If you're trying to avoid materializing this data, I think that is better suited to a push interface (IObservable) rather than a pull interface (IEnumerable). Rather than returning a dict mapping keys to sets of elements, you can try returning a dict mapping keys to streams of elements. — Alexander
– Alexander, Commented Jul 19, 2019 at 5:05
@Alexander, tanks for input. Your suggestion could be a solution, but the datasets datatype (IEnumerable) was given. Maybe the header of the question is a little misleading - the primary goal was performance optimization rather than "one iteration", but I thought, that "one iteration" was the way to optimize - which it still may be if memory allocation matters. — user73941
– user73941, Commented Jul 19, 2019 at 6:14
RxNet adds IEnumerable.toObservable(), which would be a perfect fit. I think the performance characteristics would be pretty good. Using a cold observable (one that doesn't do anything until there's a subscriber), nothing happens until anyone is interested in the result, and they won't have to be concurrently stored in memory — Alexander
– Alexander, Commented Jul 19, 2019 at 6:45

Pieter Witvoet · Accepted Answer · 2019-07-18 12:43:14Z

If you only want to enumerate source once, then you'll have to cache it somehow. Either by materializing it immediately, as you do, or whenever the first group is enumerated, but that's more complicated.

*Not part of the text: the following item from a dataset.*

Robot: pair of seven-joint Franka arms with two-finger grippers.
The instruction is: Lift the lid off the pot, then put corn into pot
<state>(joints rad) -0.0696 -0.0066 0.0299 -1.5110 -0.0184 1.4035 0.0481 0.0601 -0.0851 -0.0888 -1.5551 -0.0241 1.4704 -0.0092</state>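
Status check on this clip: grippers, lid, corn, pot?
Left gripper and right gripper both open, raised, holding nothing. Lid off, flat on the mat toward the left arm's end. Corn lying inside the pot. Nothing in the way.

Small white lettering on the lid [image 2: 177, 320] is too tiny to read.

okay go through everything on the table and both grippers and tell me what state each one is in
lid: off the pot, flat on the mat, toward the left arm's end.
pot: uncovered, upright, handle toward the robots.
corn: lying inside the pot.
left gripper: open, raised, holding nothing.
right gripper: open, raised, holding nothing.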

If you don't mind duplicate entries in your groups and throwing on duplicate labels, then your code can be simplified to the following:

public static IDictionary<string, IEnumerable<IGrouping<object, T>>> MultiGroupBy<T>(
    this IEnumerable<T> source,
    params (string label, Func<T, object> keySelector)[] groupings)
{
    if (source == null) throw new ArgumentNullException(nameof(source));
    if (groupings == null) throw new ArgumentNullException(nameof(groupings));

    var materializedSource = source.ToArray();
    return groupings.ToDictionary(
        grouping => grouping.label,
        grouping => materializedSource.GroupBy(grouping.keySelector));
}

This materializes source up-front, but each grouping is lazily evaluated. Some quick enumeration tests with randomly generated strings show a roughly 40% speed improvement. I haven't measured memory consumption, but I expect that to be a bit higher due to the extra references/values stored in materializedSource.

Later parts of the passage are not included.